OGRank - Pirates of The Burning Sea: stress test report

With 15,000 people downloading the 4Gb client and joining the POTBS stress test weekend event, it is not difficult to consider it a real success. The devs have some thoughts to share about the real income of these tests: bug hunting and server infrastructure benchmarking.

With the help of the fine folks at FilePlanet and SOE, we just ran our first Pirates of the Burning Sea stress test weekend. The event was an unqualified success. Despite all the painful downtime and very long days, we learned things about our servers that we simply couldn’t have learned any other way. Fortunately the stress testers were good sports the whole weekend and every time the servers came back up the testers were always ready for more.

Starting last Monday, FilePlanet began to distribute stress test keys and to allow people to download the 4GB client installer. Midday on Wednesday, they opened the test to all FilePlanet members (not just subscribers). On Thursday at 3pm Pacific time, SOE activated the keys, and we put up the servers, letting all 15,000 key holders log in for the first time. The response was immediate. Hundreds of people were in and playing within a few minutes. The numbers continued to climb for nearly three hours. Everything with the servers looked really good, and the hardware itself was actually pretty bored.

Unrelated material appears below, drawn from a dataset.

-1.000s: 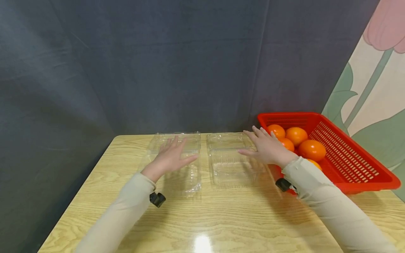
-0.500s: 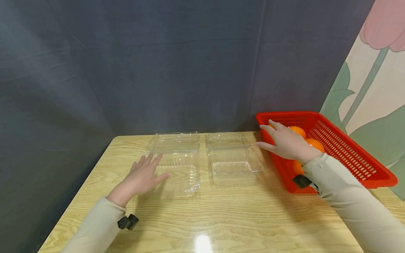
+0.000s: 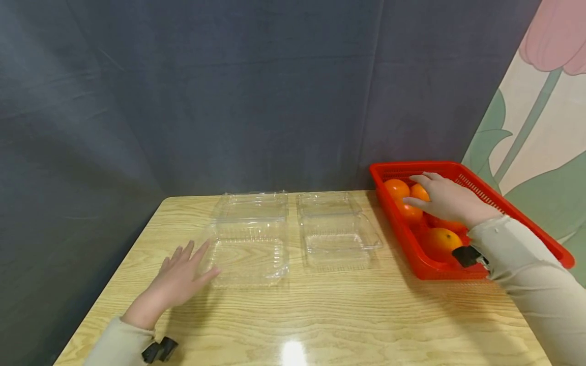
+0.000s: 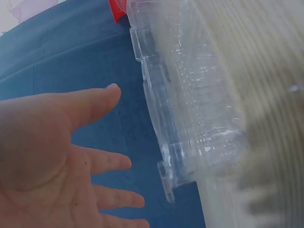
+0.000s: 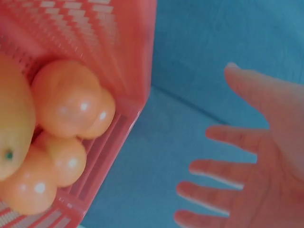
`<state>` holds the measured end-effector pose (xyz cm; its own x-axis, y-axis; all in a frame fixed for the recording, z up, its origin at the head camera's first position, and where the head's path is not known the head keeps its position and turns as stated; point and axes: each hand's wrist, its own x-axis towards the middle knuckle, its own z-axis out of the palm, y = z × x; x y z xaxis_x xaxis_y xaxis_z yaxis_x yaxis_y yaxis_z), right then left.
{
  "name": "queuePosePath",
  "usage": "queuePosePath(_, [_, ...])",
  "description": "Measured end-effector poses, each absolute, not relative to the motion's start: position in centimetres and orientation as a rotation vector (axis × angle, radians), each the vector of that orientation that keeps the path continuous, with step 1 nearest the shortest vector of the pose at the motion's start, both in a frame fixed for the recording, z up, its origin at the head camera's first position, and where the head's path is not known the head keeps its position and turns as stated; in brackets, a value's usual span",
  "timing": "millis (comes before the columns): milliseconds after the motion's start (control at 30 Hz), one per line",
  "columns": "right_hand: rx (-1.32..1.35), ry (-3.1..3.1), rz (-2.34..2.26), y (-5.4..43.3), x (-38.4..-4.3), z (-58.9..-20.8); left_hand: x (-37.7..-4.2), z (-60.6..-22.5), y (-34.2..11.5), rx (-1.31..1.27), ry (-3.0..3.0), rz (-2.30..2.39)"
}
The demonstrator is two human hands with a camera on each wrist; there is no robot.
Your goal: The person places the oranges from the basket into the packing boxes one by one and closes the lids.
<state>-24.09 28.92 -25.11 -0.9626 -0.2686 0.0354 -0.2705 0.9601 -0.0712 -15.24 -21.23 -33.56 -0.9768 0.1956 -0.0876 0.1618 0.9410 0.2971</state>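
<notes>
My left hand [image 3: 176,282], fingers spread and holding nothing, hovers by the left edge of a clear plastic clamshell box [image 3: 249,272] whose lid is folded back. In the left wrist view the box [image 4: 204,109] shows beyond my fingertips. A second clear clamshell [image 3: 336,256], also with its lid up, stands to its right. Over the red plastic basket [image 3: 426,272] is my right hand [image 3: 450,201], its fingers extended and nothing in them. Several oranges [image 3: 438,243] lie in the basket below it, some partly covered by the hand. The right wrist view shows oranges [image 5: 66,102] inside the basket wall.
The boxes and basket stand on a light wood-grain table [image 3: 274,325]. A dark blue curtain [image 3: 256,101] hangs right behind its back edge. At the right is a wall panel [image 3: 540,178] painted with a tulip.
My left hand has drawn back from over the left box toward the lower left. My right hand has moved rightward from the right box to above the oranges. Boxes and basket stay put.
</notes>
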Motion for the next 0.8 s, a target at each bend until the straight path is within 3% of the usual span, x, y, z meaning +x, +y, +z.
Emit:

That’s when everything went horribly, gloriously wrong.

BigBrother
If you’ve read Brendan’s recent server tool devlogs, you’ve heard of this server process we have called BigBrother. BigBrother is responsible for keeping all the other server processes up and running. In fact, that’s pretty much all BigBrother does. Short of server crashes, most of the processes don’t go down, so BigBrother’s job is all about the Zone servers.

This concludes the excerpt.